* Directions *
Without skipping anything, transcribe the listing that follows.
*****
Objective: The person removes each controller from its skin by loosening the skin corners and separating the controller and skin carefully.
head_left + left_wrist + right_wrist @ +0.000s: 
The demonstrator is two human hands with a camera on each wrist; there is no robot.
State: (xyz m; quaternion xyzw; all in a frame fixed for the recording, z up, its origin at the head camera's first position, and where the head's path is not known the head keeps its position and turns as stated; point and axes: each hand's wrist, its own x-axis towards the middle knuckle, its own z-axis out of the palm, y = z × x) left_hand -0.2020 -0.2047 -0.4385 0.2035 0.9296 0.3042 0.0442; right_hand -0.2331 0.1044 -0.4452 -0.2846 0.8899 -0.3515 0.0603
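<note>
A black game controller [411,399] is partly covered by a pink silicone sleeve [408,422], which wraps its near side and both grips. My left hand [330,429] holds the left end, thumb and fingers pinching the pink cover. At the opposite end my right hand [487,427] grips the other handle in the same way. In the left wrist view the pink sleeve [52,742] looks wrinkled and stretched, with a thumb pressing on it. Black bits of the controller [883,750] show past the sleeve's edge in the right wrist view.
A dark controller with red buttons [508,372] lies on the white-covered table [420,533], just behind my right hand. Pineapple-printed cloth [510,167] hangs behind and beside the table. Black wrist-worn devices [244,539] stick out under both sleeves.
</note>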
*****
* Written solution *
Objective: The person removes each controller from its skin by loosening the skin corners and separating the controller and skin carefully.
head_left + left_wrist + right_wrist @ +0.000s: 
The demonstrator is two human hands with a camera on each wrist; there is no robot.
State: (xyz m; quaternion xyzw; all in a frame fixed for the recording, z up, its origin at the head camera's first position, and where the head's path is not known the head keeps its position and turns as stated; point and axes: each hand's wrist, its own x-axis towards the middle knuckle, its own z-axis out of the palm, y = z × x) left_hand -0.2020 -0.2047 -0.4385 0.2035 0.9296 0.3042 0.0442; right_hand -0.2331 0.1044 -0.4452 -0.2846 0.8899 -0.3515 0.0603
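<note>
A black game controller [411,399] is partly covered by a pink silicone sleeve [408,422], which wraps its near side and both grips. My left hand [330,429] holds the left end, thumb and fingers pinching the pink cover. At the opposite end my right hand [487,427] grips the other handle in the same way. In the left wrist view the pink sleeve [52,742] looks wrinkled and stretched, with a thumb pressing on it. Black bits of the controller [883,750] show past the sleeve's edge in the right wrist view.
A dark controller with red buttons [508,372] lies on the white-covered table [420,533], just behind my right hand. Pineapple-printed cloth [510,167] hangs behind and beside the table. Black wrist-worn devices [244,539] stick out under both sleeves.
</note>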

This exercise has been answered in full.